EXERCISE
Any picture among the records should be left out, please; retype the rest exactly.

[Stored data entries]
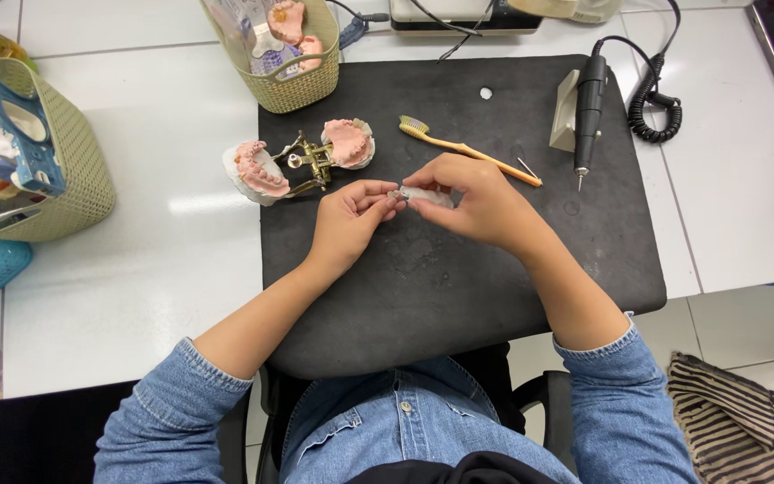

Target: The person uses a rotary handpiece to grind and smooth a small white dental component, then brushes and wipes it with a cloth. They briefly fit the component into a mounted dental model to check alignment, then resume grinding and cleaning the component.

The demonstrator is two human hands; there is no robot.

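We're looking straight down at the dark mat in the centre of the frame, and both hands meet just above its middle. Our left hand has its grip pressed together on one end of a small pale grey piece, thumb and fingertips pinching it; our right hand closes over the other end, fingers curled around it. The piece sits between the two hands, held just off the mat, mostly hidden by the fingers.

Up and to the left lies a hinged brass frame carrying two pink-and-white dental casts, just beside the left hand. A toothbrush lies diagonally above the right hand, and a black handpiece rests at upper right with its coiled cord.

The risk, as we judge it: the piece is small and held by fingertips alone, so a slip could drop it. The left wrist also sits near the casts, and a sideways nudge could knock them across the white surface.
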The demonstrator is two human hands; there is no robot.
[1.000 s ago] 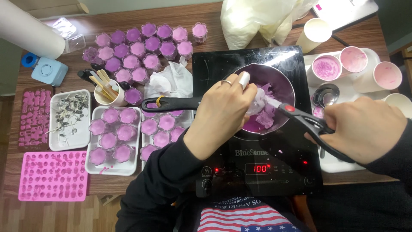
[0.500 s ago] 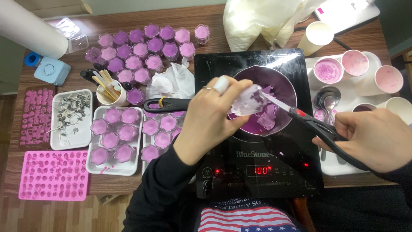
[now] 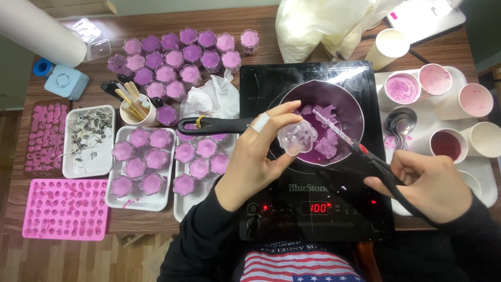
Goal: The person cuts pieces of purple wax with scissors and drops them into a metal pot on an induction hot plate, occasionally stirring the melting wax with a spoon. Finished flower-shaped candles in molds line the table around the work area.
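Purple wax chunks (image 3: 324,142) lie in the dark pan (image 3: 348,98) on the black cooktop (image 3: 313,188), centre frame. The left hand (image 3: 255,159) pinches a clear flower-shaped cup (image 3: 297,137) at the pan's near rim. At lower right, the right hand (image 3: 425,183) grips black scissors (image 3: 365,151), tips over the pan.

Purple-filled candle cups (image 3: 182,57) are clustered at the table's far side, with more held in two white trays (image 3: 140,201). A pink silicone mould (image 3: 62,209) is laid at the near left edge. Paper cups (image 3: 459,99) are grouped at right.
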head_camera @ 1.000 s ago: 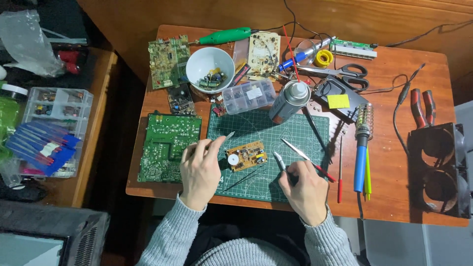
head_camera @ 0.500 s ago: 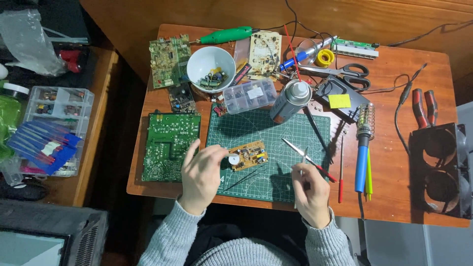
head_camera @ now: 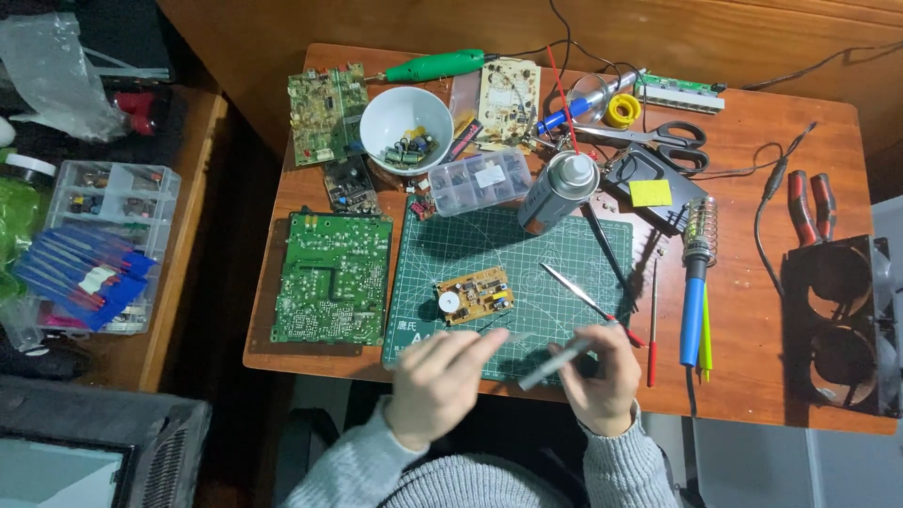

RESPONSE BOX
Target: The person uses a rotary handpiece to grind and smooth a small white dental component, then brushes and wipes it with a cloth. They briefly fit the component into a mounted dental model to check alignment, then resume grinding and cleaning the component.

The demonstrator is two human hands; there is no robot.

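We're looking straight down at the dark mat in the centre of the frame, and both hands meet just above its middle. Our left hand has its grip pressed together on one end of a small pale grey piece, thumb and fingertips pinching it; our right hand closes over the other end, fingers curled around it. The piece sits between the two hands, held just off the mat, mostly hidden by the fingers.

Up and to the left lies a hinged brass frame carrying two pink-and-white dental casts, just beside the left hand. A toothbrush lies diagonally above the right hand, and a black handpiece rests at upper right with its coiled cord.

The risk, as we judge it: the piece is small and held by fingertips alone, so a slip could drop it. The left wrist also sits near the casts, and a sideways nudge could knock them across the white surface.
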The demonstrator is two human hands; there is no robot.
[1.000 s ago] 
[0.500 s ago] 
[now] 
Goal: The person cuts pieces of purple wax with scissors and drops them into a metal pot on an induction hot plate, occasionally stirring the melting wax with a spoon. Finished flower-shaped candles in molds line the table around the work area.
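Purple wax chunks (image 3: 324,142) lie in the dark pan (image 3: 348,98) on the black cooktop (image 3: 313,188), centre frame. The left hand (image 3: 255,159) pinches a clear flower-shaped cup (image 3: 297,137) at the pan's near rim. At lower right, the right hand (image 3: 425,183) grips black scissors (image 3: 365,151), tips over the pan.

Purple-filled candle cups (image 3: 182,57) are clustered at the table's far side, with more held in two white trays (image 3: 140,201). A pink silicone mould (image 3: 62,209) is laid at the near left edge. Paper cups (image 3: 459,99) are grouped at right.
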head_camera @ 1.000 s ago: 
head_camera @ 0.500 s ago: 
head_camera @ now: 

There is no more to this output.